5 - Energy Distribution

Can this distribution be done?  We do not know – mixing and instabilities will fight against it [130].  But, it is possible to make plasmas which do not have the common bell curve [25, 110].  Tuning plasma clouds to beat radiation loss is going to be important.  Finally, there is machine efficiency.  Most fusion machines are very inefficient.  NIF is one example.  It takes 200 units of electrical energy to make one unit of laser energy [72].  Most of that does not strike the target.  New methods for energy capture will go a long way here.  Realize: if the energy balance was correct; even the fusor could make net power. 

New Design Principals:

            Wither they know it or not, these groups are embracing a new set of design principals.  Principals that have emerged in the past 10 years - outside tokomaks and laser fusion.  I argue that history will see this as a turning point in fusions’ development.  Below are these principals.

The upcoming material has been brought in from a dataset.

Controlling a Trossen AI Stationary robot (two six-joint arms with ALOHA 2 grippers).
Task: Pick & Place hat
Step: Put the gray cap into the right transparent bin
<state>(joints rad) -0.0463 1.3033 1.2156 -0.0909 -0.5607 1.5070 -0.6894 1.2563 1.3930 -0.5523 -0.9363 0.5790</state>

1.      The Blob is Death.  In 1994, Todd Rider assessed the polywell theoretically and came to conclusion it would fail [5, 106].  This post can walk you through his work [107].  Rider did something even more profound, that few appreciate.  He told us what not to do.  He showed that if you merely have a hot plasma blob, you cannot expect net power.  A “blob” is a hot, thermalized, uniform, unstructured cloud of ions.  The blob is death.  Anything you can do to get away from the blob, helps.  This includes squeezing the plasma (ICF, General Fusion, Sandias’ Z-machine) spinning the plasma (Tri Alpha Energy, ITER, JET, Helion), flattening the plasma (focus fusion, theta pinch) or structuring the plasma (polywell, Lockheed).  The further from the blob, the better.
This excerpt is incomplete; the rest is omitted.